«Dopo una lunga fase di incertezza il rinnovato impegno del presidente della Regione Lazio Nicola Zingaretti e dello stesso Governo attraverso il Ministro Paola De Micheli, rappresenta un fatto positivo al quale è necessario dare seguito con atti concreti».
Così il presidente di Ance Latina, Pierantonio Palluzzi, dopo la notizia dell'incontro tra il Governatore e il titolare delle infrastrutture a cui è seguito l'annuncio, dello stesso Zingaretti: «I soldi ci sono, si procede».

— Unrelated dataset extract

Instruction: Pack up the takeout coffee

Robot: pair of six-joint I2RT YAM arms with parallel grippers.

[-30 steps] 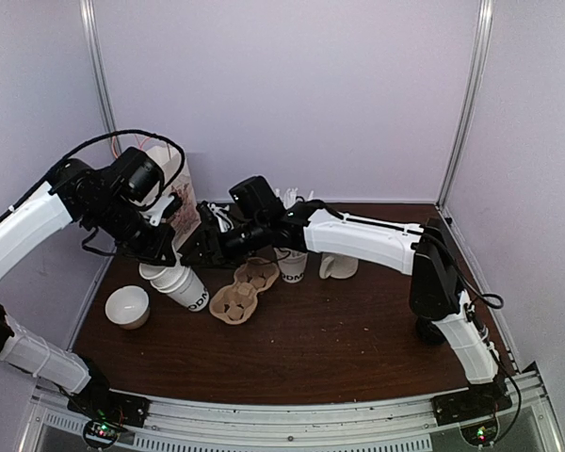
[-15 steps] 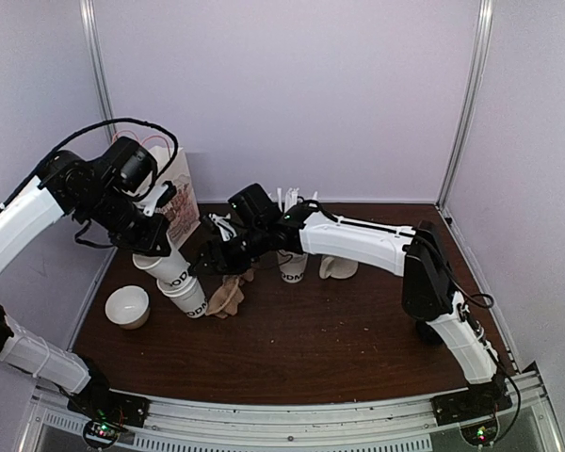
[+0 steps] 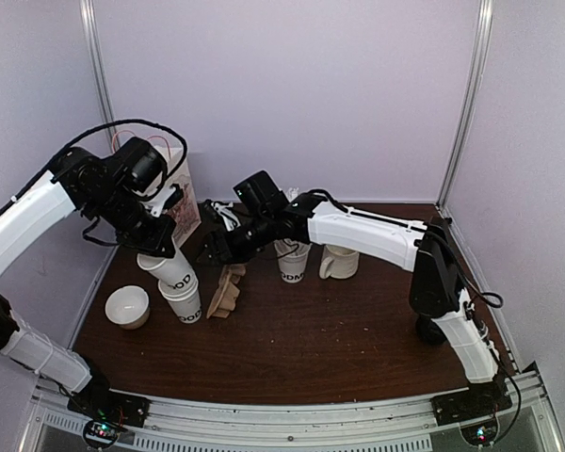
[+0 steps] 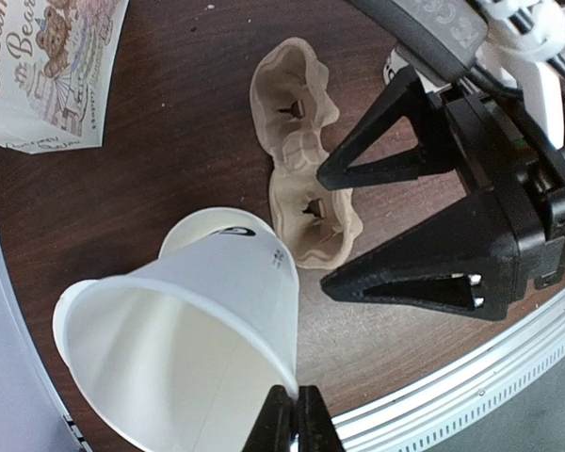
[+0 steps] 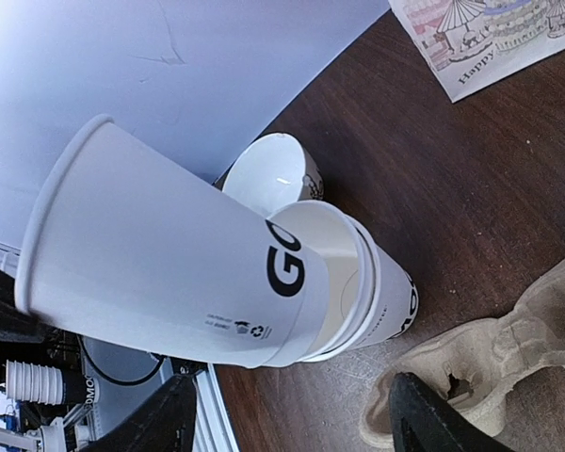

Il Governatore ha parlato di un impegno che vede in prima linea il suo stesso assessore alle opere pubbliche, Mauro Alessandri, che convocherà a breve una serie di incontri tecnici per «entrare nella fase operativa della realizzazione di queste opere fondamentali per la nostra regione».
Palluzzi, da sempre impegnato come leader dei costruttori associati ad Unindustria proprio sul fronte delle grandi opere, sottolinea due aspetti essenziali: «E' importante che la politica – spiega il leader di Ance - soprattutto chi ha la responsabilità di assumere una decisione proprio su questa opera, torni a parlare e prendere posizione apertamente a favore dell'infrastruttura. Ed è importante ribadire che il progetto prevede, oltre alla Roma-Latina, la bretella Cisterna-Valmontone e una serie di opere a corredo che vengono definite, più ampiamente, autostrade pontine. A questo punto, dopo l'ennesimo annuncio e in considerazione del fatto che i fondi del Cipe sono a disposizione ormai da anni, è necessaria una svolta concreta. Oltre le riunioni e i confronti politici, servono decisioni. Dalla Regione ci aspettiamo una scelta chiara sull'iter da seguire anche in considerazione delle indicazioni del Consiglio di Stato e che, una volta scelta la traiettoria, ci siano azioni concrete per aprire i cantieri. Lo abbiamo detto più volte e non ci stancheremo di ripeterlo: questa provincia ha una opportunità straordinaria di uscire dall'isolamento, di dare un servizio ai suoi cittadini che oggi percorrono una strada pericolosa e inadeguata per raggiungere la Capitale, di costruire un nuovo futuro anche grazie all'impulso che questa infrastruttura porterà sul piano commerciale, turistico ed economico in generale partendo dagli stessi cantieri che garantiranno decine di migliaia di posti di lavoro e daranno respiro ad imprese e famiglie. Voglio ribadire che tutto questo percorso per essere davvero virtuoso deve però avere regole certe, soluzioni immediate che sono frutto di scelte precise, puntuali, di chi è chiamato a fare il proprio lavoro: la classe dirigente regionale e nazionale compreso chi in quei luoghi rappresenta il nostro territorio».
Dopo decenni di tavoli istituzionali, proteste, dibattiti e protocolli, una ulteriore perdita di tempo sarebbe inaccettabile.
«E' per questo che accogliamo con favore le parole di Zingaretti - conclude Palluzzi - e per questo gli chiediamo di fare presto dando indicazioni precise ed evitando soprattutto gli scogli che la dialettica politica è abituata a porre in questi casi e che non aiutano certo i territori e, in generale, il nostro Paese».